Work required: The answer must be exactly the lines from the one containing "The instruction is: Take" through the end of the material, with both ends kept and no other lines.

Records for this exercise:

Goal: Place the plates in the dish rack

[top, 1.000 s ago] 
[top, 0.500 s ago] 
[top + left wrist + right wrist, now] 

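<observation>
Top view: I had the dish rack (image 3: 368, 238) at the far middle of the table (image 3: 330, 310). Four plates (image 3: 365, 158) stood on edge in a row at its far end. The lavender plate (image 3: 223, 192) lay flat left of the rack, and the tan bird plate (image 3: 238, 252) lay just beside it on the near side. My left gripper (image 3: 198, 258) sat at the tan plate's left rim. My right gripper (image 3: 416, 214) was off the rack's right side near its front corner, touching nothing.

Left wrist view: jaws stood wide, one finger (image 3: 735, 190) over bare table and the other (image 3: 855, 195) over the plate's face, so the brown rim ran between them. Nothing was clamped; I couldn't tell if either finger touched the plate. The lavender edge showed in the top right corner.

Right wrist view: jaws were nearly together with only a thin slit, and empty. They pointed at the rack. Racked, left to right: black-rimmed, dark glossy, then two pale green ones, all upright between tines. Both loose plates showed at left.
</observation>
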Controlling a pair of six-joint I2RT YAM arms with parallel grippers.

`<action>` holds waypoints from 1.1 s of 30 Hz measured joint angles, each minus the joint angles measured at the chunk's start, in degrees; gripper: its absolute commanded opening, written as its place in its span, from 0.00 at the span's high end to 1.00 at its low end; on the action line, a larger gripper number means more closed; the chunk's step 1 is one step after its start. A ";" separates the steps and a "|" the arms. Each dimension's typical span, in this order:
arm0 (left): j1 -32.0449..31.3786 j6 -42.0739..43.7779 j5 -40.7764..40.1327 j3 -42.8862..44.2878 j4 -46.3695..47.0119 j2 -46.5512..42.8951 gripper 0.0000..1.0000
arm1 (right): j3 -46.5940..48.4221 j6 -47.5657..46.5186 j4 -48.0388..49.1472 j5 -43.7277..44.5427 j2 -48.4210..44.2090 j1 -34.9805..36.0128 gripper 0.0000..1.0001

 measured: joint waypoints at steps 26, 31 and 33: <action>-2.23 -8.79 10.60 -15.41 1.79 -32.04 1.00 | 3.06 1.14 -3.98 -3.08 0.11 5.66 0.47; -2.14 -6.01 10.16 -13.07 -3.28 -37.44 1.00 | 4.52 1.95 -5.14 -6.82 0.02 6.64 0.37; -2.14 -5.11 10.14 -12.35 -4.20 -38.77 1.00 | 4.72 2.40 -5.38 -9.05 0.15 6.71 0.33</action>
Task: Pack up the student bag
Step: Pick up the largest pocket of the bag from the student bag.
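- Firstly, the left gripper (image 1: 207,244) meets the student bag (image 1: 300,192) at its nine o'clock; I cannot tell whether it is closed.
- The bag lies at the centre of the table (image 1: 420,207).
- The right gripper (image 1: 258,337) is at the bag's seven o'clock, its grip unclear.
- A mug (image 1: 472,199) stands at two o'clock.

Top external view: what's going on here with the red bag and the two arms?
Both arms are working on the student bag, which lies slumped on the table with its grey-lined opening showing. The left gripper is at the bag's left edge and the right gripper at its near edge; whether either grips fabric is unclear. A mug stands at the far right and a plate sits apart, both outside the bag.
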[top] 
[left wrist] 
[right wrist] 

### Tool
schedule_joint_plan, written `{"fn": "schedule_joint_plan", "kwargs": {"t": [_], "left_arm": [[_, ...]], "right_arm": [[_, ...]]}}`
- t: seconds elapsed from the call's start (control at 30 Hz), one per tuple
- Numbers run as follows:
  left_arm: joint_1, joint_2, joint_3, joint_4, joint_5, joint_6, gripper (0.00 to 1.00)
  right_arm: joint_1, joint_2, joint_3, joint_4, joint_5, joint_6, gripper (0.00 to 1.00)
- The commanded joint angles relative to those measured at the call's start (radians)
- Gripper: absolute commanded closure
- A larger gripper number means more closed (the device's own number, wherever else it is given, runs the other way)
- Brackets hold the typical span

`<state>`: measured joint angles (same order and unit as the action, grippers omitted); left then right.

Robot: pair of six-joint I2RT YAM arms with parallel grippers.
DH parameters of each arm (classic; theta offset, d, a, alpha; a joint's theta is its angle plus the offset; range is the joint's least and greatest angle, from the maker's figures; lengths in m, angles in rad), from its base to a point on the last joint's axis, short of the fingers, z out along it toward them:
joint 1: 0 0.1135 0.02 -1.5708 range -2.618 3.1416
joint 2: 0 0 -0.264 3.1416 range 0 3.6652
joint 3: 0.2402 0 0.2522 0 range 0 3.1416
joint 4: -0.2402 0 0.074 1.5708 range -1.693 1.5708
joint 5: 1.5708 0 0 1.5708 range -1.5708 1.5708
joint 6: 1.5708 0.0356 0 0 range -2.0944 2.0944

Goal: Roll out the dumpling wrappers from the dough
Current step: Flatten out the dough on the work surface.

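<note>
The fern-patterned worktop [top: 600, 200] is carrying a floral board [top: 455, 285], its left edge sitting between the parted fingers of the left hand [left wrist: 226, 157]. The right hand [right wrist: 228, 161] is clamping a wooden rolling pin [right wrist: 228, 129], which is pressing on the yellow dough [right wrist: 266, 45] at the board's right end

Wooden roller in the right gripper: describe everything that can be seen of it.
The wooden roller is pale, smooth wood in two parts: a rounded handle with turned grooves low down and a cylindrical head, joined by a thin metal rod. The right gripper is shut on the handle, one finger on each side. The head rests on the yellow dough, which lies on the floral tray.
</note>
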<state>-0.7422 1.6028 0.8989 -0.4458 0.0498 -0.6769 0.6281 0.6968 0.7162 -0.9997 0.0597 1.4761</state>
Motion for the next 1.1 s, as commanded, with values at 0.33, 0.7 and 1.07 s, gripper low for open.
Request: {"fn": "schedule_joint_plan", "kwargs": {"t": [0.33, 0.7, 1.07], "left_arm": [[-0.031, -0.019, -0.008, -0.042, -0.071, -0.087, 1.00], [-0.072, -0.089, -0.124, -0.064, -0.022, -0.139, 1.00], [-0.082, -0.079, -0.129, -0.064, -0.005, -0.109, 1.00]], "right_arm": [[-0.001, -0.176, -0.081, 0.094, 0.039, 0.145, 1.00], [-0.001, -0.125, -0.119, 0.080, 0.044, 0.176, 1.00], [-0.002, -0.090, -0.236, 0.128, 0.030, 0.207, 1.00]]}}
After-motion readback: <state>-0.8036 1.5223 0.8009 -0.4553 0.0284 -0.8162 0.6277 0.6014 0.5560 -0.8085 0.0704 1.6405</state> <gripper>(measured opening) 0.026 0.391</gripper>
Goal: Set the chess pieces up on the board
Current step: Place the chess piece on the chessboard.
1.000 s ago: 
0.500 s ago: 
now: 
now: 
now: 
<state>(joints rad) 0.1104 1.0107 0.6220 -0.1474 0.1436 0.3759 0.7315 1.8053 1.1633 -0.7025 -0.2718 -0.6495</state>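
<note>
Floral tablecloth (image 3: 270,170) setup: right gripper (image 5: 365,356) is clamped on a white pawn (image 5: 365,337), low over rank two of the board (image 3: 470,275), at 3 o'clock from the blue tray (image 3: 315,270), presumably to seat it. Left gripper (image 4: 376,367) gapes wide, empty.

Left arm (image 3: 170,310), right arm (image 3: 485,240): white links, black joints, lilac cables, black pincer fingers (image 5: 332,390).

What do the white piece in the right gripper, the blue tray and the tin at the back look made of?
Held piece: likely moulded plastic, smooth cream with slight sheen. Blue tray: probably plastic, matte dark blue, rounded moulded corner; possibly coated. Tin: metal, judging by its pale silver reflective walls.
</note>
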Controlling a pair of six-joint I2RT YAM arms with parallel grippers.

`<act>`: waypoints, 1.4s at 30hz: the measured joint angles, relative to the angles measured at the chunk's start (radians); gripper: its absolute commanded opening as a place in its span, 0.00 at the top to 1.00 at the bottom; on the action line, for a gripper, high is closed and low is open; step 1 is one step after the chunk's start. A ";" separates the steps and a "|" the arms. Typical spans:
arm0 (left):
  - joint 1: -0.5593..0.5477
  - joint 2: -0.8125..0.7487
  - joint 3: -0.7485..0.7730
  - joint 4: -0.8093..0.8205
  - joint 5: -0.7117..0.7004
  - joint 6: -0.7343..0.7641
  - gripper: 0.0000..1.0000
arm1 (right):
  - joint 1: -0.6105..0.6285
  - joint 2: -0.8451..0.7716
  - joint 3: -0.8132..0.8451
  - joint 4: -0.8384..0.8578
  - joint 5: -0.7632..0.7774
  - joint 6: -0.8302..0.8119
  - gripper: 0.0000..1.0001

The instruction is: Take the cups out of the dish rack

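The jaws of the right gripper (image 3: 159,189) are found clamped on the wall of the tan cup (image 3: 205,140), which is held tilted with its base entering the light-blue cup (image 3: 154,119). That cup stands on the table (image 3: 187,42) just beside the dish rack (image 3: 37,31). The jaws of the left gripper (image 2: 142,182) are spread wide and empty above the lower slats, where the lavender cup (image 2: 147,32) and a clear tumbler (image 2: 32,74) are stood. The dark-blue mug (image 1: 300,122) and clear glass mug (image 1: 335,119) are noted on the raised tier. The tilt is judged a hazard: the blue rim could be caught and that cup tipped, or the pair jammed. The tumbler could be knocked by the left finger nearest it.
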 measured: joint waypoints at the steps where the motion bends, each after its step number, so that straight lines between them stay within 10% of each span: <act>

Result of this task:
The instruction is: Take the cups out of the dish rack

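The jaws of the right gripper (image 3: 159,189) are found clamped on the wall of the tan cup (image 3: 205,140), which is held tilted with its base entering the light-blue cup (image 3: 154,119). That cup stands on the table (image 3: 187,42) just beside the dish rack (image 3: 37,31). The jaws of the left gripper (image 2: 142,182) are spread wide and empty above the lower slats, where the lavender cup (image 2: 147,32) and a clear tumbler (image 2: 32,74) are stood. The dark-blue mug (image 1: 300,122) and clear glass mug (image 1: 335,119) are noted on the raised tier. The tilt is judged a hazard: the blue rim could be caught and that cup tipped, or the pair jammed. The tumbler could be knocked by the left finger nearest it.
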 measured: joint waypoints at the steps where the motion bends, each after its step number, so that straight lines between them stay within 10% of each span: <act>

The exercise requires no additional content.